Induction of ICAM-1 and HLA-DR expression by IFN-gamma in malignant melanoma cell lines.
- Author:
Joo Deuk KIM
1
;
Jung Lim LEE
;
Jeon Han PARK
;
Jae Myun LEE
;
Yeon Hyang KIM
;
Se Jong KIM
Author Information
- Publication Type:Original Article ; Research Support, Non-U.S. Gov't
- Keywords: Malignant melanoma cell lines; ICAM-1; HLA-DR expression; IFN-gamma; transcriptional regulation
- MeSH: Genes, MHC Class II; HLA-DR Antigens/*metabolism; Human; Intercellular Adhesion Molecule-1/*metabolism; Interferon Type II/*pharmacology; Melanoma/*metabolism/pathology; Support, Non-U.S. Gov't; Transcription, Genetic; Tumor Cells, Cultured
- From:Yonsei Medical Journal 1995;36(1):15-25
- CountryRepublic of Korea
- Language:English
- Abstract: Two human malignant melanoma cell lines, Malme-3M and SK-Mel-28, were analyzed for their ability to induce the expression of intercellular adhesion molecule 1 (ICAM-1) and human leukocyte antigen (HLA)-DR molecules on their cell surfaces as well as at the transcriptional level before and after treatment with interferon (IFN)-gamma.
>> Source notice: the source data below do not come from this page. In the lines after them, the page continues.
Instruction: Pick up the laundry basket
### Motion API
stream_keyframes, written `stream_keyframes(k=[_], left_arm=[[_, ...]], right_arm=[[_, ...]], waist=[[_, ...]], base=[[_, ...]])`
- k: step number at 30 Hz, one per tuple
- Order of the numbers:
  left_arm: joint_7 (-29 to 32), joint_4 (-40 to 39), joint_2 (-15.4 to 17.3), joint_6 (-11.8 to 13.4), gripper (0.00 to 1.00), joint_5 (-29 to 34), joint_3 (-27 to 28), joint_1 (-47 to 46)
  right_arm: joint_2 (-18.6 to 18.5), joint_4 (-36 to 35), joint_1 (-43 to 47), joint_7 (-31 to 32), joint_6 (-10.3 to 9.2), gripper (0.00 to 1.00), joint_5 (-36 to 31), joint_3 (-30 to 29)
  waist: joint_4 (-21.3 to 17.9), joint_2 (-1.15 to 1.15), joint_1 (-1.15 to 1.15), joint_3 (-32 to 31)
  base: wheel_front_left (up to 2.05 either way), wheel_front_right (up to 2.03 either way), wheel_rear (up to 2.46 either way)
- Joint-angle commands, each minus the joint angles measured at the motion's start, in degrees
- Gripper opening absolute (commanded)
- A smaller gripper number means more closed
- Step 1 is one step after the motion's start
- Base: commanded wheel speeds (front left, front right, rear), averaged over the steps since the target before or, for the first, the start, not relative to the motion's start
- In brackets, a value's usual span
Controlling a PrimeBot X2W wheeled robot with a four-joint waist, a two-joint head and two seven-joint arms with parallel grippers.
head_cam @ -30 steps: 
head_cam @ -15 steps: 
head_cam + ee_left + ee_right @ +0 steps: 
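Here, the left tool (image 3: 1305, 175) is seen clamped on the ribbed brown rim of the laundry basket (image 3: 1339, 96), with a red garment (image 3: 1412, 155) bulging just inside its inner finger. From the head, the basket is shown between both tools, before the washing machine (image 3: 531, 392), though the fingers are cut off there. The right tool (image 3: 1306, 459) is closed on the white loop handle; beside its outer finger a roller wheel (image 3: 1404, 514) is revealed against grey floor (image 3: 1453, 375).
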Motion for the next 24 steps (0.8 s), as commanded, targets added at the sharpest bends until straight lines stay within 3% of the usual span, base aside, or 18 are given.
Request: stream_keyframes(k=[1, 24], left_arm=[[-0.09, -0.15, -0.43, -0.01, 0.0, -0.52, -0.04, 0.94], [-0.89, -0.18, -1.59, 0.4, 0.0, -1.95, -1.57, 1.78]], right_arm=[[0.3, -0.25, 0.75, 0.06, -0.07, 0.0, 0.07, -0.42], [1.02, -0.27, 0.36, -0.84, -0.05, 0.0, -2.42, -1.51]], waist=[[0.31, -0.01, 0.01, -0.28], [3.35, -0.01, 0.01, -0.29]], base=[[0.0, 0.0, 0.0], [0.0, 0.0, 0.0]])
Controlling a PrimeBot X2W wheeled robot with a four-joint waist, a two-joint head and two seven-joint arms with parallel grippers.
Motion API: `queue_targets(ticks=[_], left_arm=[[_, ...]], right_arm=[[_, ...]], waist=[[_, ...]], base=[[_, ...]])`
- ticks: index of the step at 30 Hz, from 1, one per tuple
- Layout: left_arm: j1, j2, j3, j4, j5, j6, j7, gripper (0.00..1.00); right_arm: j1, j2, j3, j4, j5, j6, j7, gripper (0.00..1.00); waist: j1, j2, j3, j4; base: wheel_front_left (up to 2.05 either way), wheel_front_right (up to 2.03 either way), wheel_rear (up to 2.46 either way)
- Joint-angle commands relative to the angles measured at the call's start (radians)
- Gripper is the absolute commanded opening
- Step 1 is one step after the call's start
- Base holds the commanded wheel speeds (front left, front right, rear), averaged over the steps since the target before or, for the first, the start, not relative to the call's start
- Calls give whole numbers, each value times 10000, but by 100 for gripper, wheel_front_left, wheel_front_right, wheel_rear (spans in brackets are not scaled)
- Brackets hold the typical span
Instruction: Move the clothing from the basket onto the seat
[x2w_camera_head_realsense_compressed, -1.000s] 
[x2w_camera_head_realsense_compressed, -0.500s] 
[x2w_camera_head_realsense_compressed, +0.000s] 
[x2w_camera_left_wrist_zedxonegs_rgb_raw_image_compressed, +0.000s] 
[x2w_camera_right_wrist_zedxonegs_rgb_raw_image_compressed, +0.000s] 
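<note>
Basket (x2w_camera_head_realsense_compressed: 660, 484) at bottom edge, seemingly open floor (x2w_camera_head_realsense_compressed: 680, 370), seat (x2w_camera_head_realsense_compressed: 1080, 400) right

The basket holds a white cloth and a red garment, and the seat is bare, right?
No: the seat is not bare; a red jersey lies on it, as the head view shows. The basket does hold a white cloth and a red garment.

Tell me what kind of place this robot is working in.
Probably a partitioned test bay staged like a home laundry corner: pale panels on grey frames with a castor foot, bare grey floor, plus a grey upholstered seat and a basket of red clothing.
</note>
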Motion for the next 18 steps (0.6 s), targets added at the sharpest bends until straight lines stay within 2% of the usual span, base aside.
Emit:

Both cell lines demonstrated a high percentage(> 99%) of ICAM-1 expression regardless of IFN-gamma treatment. Before IFN-gamma treatment, Malme-3M cells barely expressed HLA-DR molecules (< 2%) and SK-Mel-28 cells demonstrated a relatively high percentage(> 50%) of HLA-DR expression. Both cell lines displayed elevated levels of HLA-DR expression in a time dependent manner after IFN-gamma treatment. However, these two cell lines have been shown to respond differentially to IFN-gamma. The molecular mechanism underlying such a differential behavior was investigated, and HLA-DR gene regulation was studied at the transcriptional level. Treatment with IFN-gamma led to the steady-state mRNA augmentation of the HLR-DR gene. The HLA-DRA mRNA augmentation was similar in both cell lines, whereas in Malme-3M, IFN-gamma did not augment the rate of transcription of the HLA-DRB gene as much as in SK-Mel-28. Data from this study established the fact that the melanoma cell lines displayed a differential susceptibility to IFN-gamma on the modulation of HLA-DR molecules, and this modulation was transcriptionally regulated.